By Ted Mann and Thomas Gryta

In early 2014, the High-Impact Innovation Team in General Electric Co.'s Connecticut headquarters received an urgent call: It was time to present one of their apps to Jeff Immelt. The chief executive had an expanding interest in tech, having promised an "industrial internet" that GE would help build for the world.

It was the job of the HIIT team to develop apps for use within the company -- such as an iPad app to connect lighting engineers with the lighting sales force, and a web-based application for employee performance reviews. The division's public relations staff pitched the team's innovations to the business press.

Employees jumped at the chance to show Mr. Immelt their hard work, reinforcing his vision of overhauling the conglomerate in the image of a software skunk works. But in 2014 there was a small problem: the app in question wasn't built yet. The team had digital design files -- mock-ups of the way the program might eventually look -- but nothing running on a real machine to show the longtime CEO.

Supervisors waved away these concerns. One employee was told it was time to "fake and bake." Designers in Fairfield went to work animating flat visual designs, inserting enough movement to give the appearance, for the duration of one PowerPoint presentation for the boss at least, of an app that worked.

Word came back the next day. Mr. Immelt loved it.

The CEO wanted GE to be known around the world for more than just jet engines and MRI machines, power plants and nuclear reactors. Deep costs, employee confusion and delusions about what it would take to reposition the company for a digital future would make it more difficult to turn Mr.

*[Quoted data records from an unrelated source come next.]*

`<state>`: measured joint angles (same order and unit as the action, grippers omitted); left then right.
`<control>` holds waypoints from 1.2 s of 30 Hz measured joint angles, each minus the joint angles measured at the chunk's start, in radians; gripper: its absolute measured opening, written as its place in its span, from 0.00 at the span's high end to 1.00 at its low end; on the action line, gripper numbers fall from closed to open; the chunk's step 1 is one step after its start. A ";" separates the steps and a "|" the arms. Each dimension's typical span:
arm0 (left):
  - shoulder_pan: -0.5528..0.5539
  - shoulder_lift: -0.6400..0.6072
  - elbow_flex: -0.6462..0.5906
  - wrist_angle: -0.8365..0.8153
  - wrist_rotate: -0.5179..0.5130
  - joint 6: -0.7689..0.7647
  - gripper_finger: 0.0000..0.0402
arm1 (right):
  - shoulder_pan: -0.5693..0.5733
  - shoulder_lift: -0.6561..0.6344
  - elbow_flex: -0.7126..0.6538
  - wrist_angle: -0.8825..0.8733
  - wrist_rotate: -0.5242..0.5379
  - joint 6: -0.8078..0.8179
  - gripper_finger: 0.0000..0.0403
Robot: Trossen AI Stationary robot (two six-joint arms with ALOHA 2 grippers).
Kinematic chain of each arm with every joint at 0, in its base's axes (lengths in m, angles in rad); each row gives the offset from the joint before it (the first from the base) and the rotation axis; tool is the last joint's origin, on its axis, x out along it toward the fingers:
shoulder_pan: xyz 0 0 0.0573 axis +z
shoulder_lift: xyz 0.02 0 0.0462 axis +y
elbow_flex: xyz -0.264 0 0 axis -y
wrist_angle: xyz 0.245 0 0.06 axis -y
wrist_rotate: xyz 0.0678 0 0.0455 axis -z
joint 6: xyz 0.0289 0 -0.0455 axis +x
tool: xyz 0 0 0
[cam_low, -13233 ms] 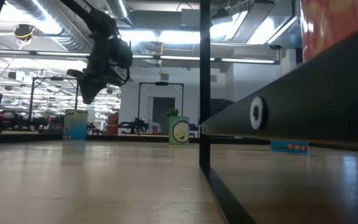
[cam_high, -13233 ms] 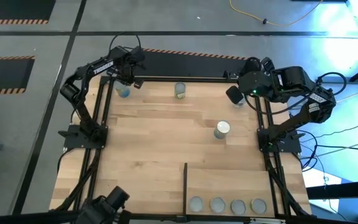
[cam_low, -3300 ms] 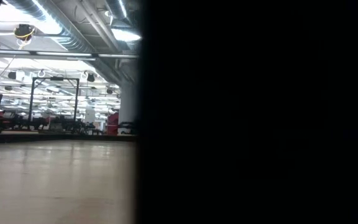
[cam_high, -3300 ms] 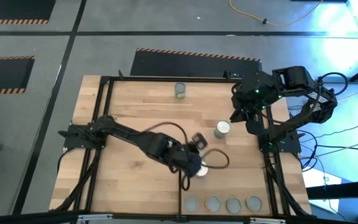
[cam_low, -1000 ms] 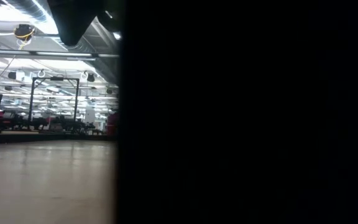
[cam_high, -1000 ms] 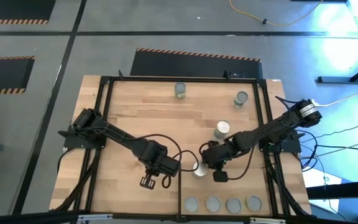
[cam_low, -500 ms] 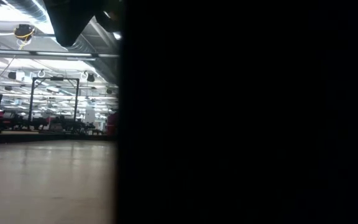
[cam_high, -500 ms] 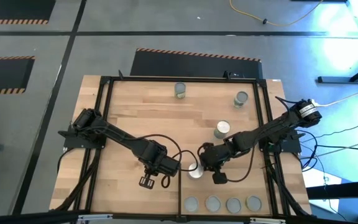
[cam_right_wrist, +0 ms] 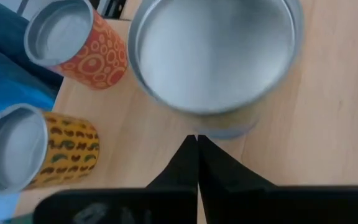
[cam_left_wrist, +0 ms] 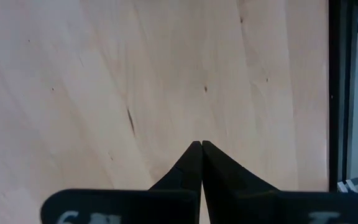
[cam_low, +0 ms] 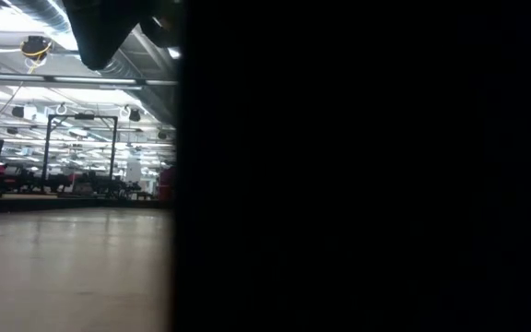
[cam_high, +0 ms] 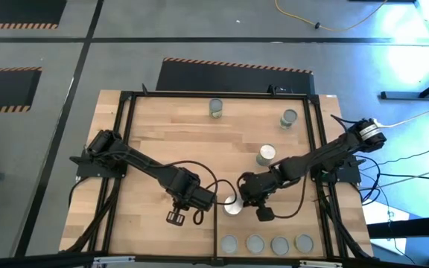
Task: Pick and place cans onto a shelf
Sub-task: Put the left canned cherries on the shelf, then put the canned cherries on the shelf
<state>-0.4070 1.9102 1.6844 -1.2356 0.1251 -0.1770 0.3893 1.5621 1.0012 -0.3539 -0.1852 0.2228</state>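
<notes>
- Pressing tips together, right pincer [cam_right_wrist: 197,138] sits closed just beside a silver-top can [cam_high: 233,206], holding nothing.
- Left pincer [cam_left_wrist: 201,144] closed, empty — over bare bench [cam_high: 155,141].
- Four cans [cam_high: 267,243] lined on shelf [cam_high: 289,217].

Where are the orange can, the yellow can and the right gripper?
orange can [cam_right_wrist: 92,59], right wrist view, on its patterned side.
yellow can [cam_right_wrist: 67,152], right wrist view, on its patterned side.
right gripper [cam_right_wrist: 196,140], right wrist view, where its shut fingertips meet.
</notes>
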 joint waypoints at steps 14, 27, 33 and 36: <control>0.041 -0.194 0.000 -0.060 -0.141 -0.106 1.00 | -0.022 -0.053 0.362 -0.739 0.216 0.144 0.98; 0.055 -0.406 0.000 -0.075 -0.331 -0.131 1.00 | -0.131 -0.052 0.383 -0.849 0.226 0.221 0.80; 0.059 -0.452 0.001 -0.086 -0.379 -0.127 1.00 | -0.222 -0.052 0.383 -0.886 0.289 0.244 0.73; 0.070 -0.457 0.001 -0.104 -0.389 -0.130 1.00 | -0.279 -0.052 0.373 -0.928 0.277 0.275 0.72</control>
<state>-0.3372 1.4528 1.6852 -1.3394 -0.2644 -0.3070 0.1107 1.5105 1.3742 -1.2824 0.0919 0.4980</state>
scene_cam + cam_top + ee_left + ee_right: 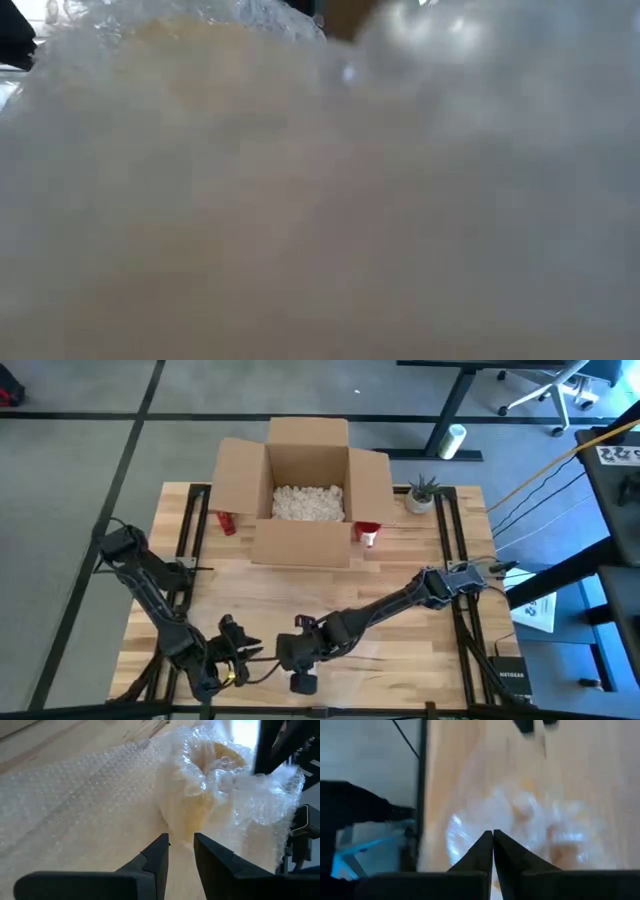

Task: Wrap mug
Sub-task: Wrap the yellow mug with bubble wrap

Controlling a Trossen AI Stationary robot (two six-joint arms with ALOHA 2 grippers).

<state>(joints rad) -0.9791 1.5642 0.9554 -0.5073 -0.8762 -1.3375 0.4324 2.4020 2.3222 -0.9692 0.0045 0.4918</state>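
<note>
Bubble wrap (pixel 100 795), soft and slippery, swaddles the rigid, breakable mug (pixel 200 795); grip loose film edges. Left gripper (pixel 181 851) has fingers slightly apart beside the bundle. Right gripper (pixel 493 842) has fingers pressed together above it.

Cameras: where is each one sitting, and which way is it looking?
High view: above the table, looking straight down; both arms, the cardboard box and a small plant show.
Low view: at table height; bubble wrap fills it, no arm seen.
Left wrist view: on the left arm, looking past the left gripper, fingers apart, at the bubble-wrapped mug.
Right wrist view: on the right arm, looking past the right gripper, fingers together, at wrap.
Shared: the low view and both wrist views show bubble wrap.
</note>
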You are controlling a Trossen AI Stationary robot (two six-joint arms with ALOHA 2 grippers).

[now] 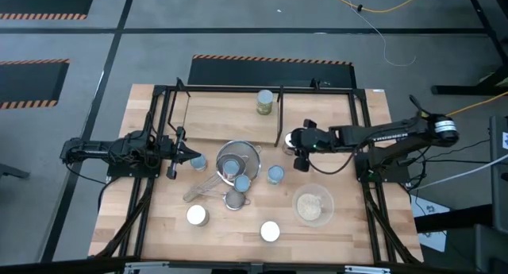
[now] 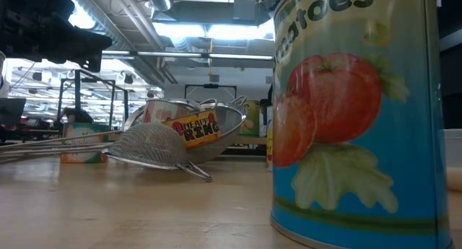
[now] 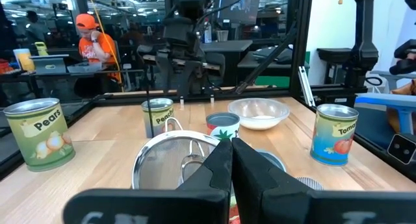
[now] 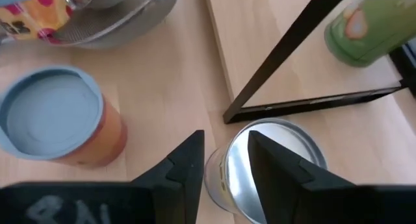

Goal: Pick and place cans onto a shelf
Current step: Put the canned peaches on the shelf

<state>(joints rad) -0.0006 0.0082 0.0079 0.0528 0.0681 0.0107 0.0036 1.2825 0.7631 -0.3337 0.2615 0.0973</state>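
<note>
One green-labelled can (image 1: 265, 102) stands on the shelf (image 1: 222, 119), a black-rod rack on a pale board. A silver-topped can (image 4: 286, 134) stands upright by the corner of a shelf loop (image 4: 305, 100). It also shows in the left wrist view (image 3: 156, 117). My right gripper (image 4: 225, 138) slants down over this can's near side, fingers apart. Three blue-topped cans (image 1: 243, 183) and two white-topped ones (image 1: 197, 216) stand on the table. My left gripper (image 1: 176, 153) waits shut at the table's left, level, touching nothing. My right gripper comes at the silver-topped can slanting down from the table's right. One finger (image 4: 185, 165) stands just outside the can's near-side wall (image 4: 211, 175). The other finger (image 4: 276, 169) is over its top. Whether either finger touches the can I cannot tell.
Two mesh strainers (image 1: 236, 159) (image 1: 235, 199) lie mid-table among the cans, and a glass bowl (image 1: 313, 204) stands near the right. A blue-lidded can (image 4: 52, 113) is close beside my right gripper. A tomato can (image 2: 354, 119) fills the low view. A person sits beyond the table.
</note>
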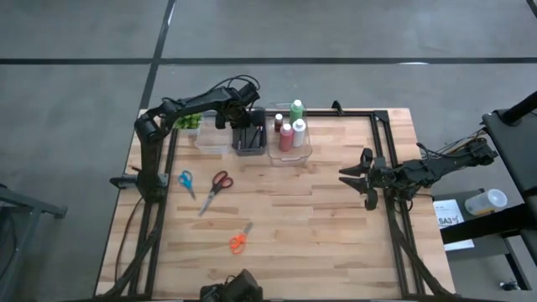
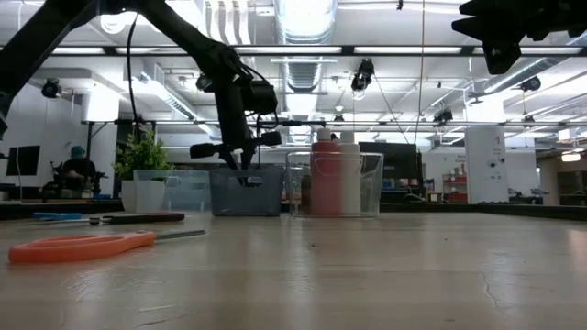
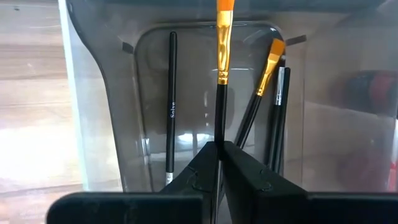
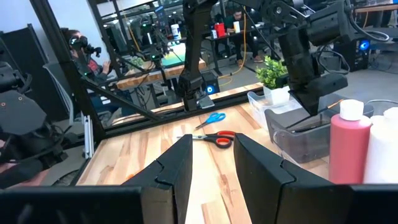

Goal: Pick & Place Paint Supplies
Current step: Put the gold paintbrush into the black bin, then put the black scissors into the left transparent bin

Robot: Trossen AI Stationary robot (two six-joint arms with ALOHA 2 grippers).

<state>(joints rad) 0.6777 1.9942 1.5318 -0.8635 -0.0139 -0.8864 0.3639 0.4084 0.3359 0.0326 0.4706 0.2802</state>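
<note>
Three scissors (image 1: 219, 186) lay unplaced at eight o'clock while my left gripper (image 3: 219, 149) pinched a thin dark-handled, orange-bristled brush (image 3: 221, 74) over the dark plastic bin (image 1: 248, 138), right gripper (image 4: 211, 155) open.

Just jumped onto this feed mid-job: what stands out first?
The left gripper is over the dark bin at the table's far edge, shut on a brush with other brushes inside. Three pairs of scissors lie loose on the wood: blue, red, orange. The right gripper waits open at the right edge.
</note>
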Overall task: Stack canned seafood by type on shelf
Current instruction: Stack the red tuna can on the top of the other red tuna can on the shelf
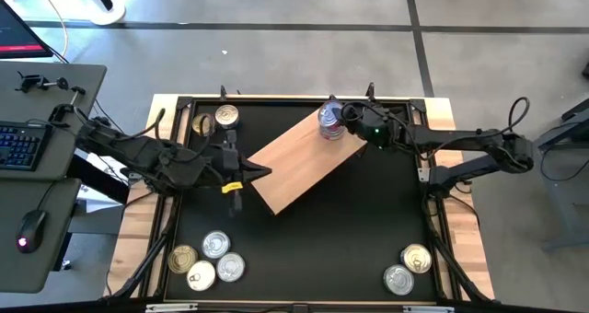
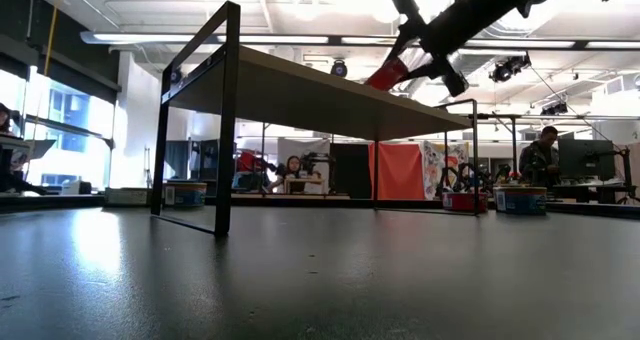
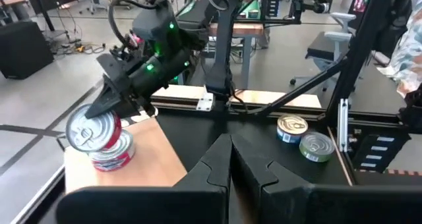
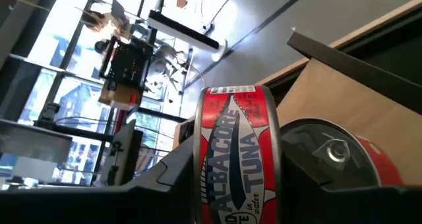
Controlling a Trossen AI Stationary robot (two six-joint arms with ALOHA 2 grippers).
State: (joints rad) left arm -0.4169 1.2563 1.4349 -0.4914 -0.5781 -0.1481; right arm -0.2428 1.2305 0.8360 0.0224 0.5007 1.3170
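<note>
The shelf (image 1: 299, 161), a light wooden board on black legs (image 2: 225, 130), lies aslant across the table's middle. At its far right end my right gripper (image 1: 342, 120) is shut on a red-labelled tuna tin (image 4: 237, 158). That tin is tipped over a second red tin (image 3: 113, 151), which rests flat on the shelf. My left gripper (image 3: 231, 161) is shut with nothing in it and hovers at the shelf's near left end (image 1: 262, 173). Whether it touches the board I cannot tell. Other tins lie on the black table. My right gripper pinches the red tuna tin between its two fingers (image 3: 115, 105), close to the tin's rim (image 3: 105, 115). The fingers come slanting down from the table's right. The tin is tipped up on edge with its silver top (image 3: 87, 130) turned sideways. Its lower edge sits at the second tin's top; whether they touch I cannot tell.
Two tins sit in the far left corner (image 1: 214, 120). Several lie near the front left (image 1: 207, 260) and two near the front right (image 1: 408, 267). A raised wooden rim (image 1: 442, 106) frames the black table. People and desks show beyond the table in the low view.
</note>
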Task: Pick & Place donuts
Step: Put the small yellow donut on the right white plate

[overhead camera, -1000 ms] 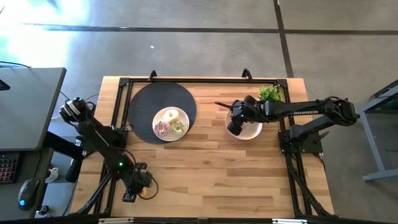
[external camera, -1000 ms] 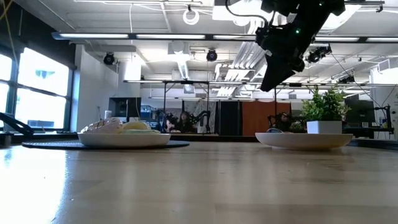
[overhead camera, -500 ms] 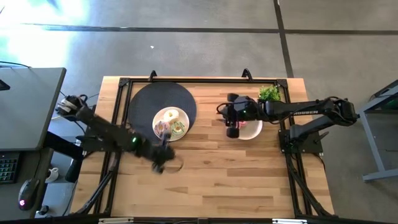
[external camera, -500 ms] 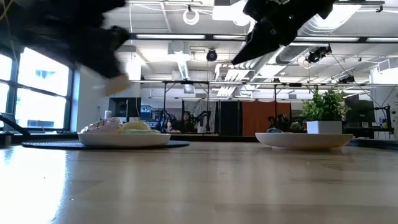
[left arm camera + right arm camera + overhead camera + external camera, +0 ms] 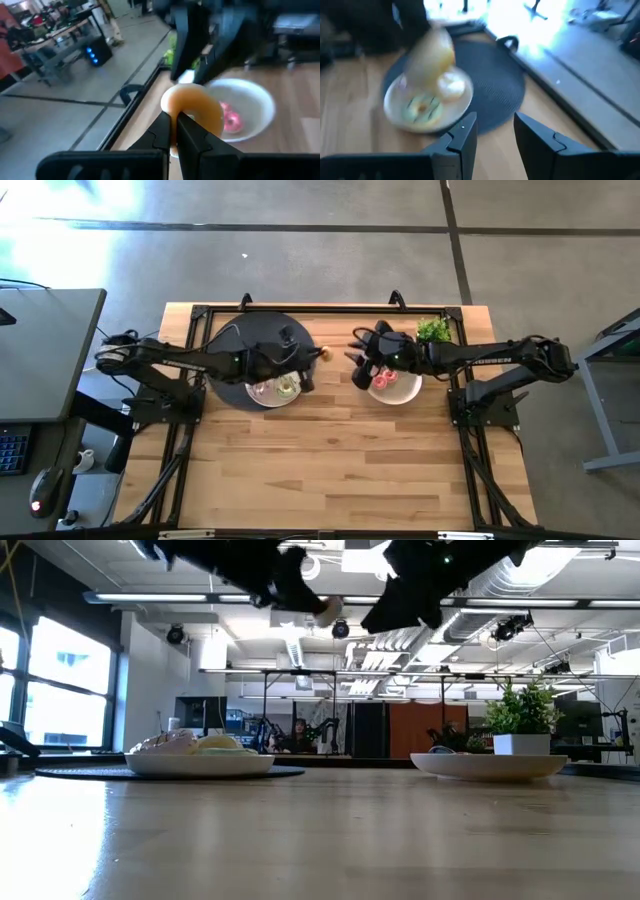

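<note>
My left gripper reaches across the dark mat and is shut on a cream-yellow donut, held in the air between the two plates. The left plate carries a pink-white donut and a green-white donut; the right wrist view shows a cream one there too. A pink donut lies on the right white plate. My right gripper hovers open at that plate's left rim, just beyond the held donut. My left gripper pinches the cream-yellow donut by the near side of its ring between its two fingers. The fingers come about level from the table's left. The donut is lifted clear, high above the wood, standing up beyond the fingertips.
A round dark mat lies under the left plate. A green plant in a white pot stands at the far right corner behind the right plate. The two grippers are close together over the table's far middle. The near half of the table is bare wood.
My left arm has swung fast from the table's near left corner up and across to the far middle, carrying the donut, and now sits beside the right gripper. My right gripper has shifted from over the white plate toward the table's left, to the plate's left rim.
</note>
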`<control>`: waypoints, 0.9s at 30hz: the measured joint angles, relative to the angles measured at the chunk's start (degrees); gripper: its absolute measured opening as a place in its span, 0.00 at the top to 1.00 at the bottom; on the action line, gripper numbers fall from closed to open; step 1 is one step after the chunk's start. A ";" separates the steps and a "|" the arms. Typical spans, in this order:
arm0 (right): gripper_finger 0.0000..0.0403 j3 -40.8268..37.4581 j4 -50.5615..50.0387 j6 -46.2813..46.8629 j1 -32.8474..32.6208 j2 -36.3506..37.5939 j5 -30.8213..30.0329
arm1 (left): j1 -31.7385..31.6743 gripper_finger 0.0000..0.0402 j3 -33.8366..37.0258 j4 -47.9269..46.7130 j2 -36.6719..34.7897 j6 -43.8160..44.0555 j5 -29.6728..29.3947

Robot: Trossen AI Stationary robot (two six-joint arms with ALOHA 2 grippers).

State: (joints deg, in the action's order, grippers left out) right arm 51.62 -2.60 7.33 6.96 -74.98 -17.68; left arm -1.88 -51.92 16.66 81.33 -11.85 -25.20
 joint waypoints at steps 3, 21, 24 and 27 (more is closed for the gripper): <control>0.69 0.00 3.88 0.22 0.04 0.00 -1.30 | -1.21 0.98 0.32 1.25 2.99 -0.40 -2.62; 0.69 0.02 8.40 1.42 1.02 -5.41 -1.01 | -2.24 0.98 0.24 17.01 10.90 -6.27 -8.45; 0.69 0.00 9.75 1.25 1.94 -5.84 -0.87 | -2.26 0.98 0.22 17.06 10.87 -7.35 -8.57; 0.69 0.00 11.82 1.21 2.91 -5.81 -0.08 | -2.28 0.98 0.22 17.30 10.87 -7.53 -8.68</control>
State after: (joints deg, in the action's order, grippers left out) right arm 51.62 9.22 8.54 9.87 -80.79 -17.76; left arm -4.16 -51.70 33.95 92.20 -19.38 -33.87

Immelt's vision into a profitable business, according to former board directors, GE executives and employees.

A representative for Mr. Immelt said funding for the digital business came from cost cutting elsewhere in the company and Mr. Immelt knew building a digital business would be difficult. In response to Mr. Immelt being shown a simulated app, the representative said, "Jeff Immelt also doesn't know how to design a turbine blade, but he helped build one hell of a jet engine business."

Mr. Immelt stepped down as CEO in 2017, as GE's stock began a multiyear decline from which it has yet to recover. The board has since fired Mr. Immelt's replacement in favor of a new CEO, replaced executives and company directors, and jettisoned portions of its industrial portfolio to focus on reviving its core businesses, including power turbines and aircraft engines.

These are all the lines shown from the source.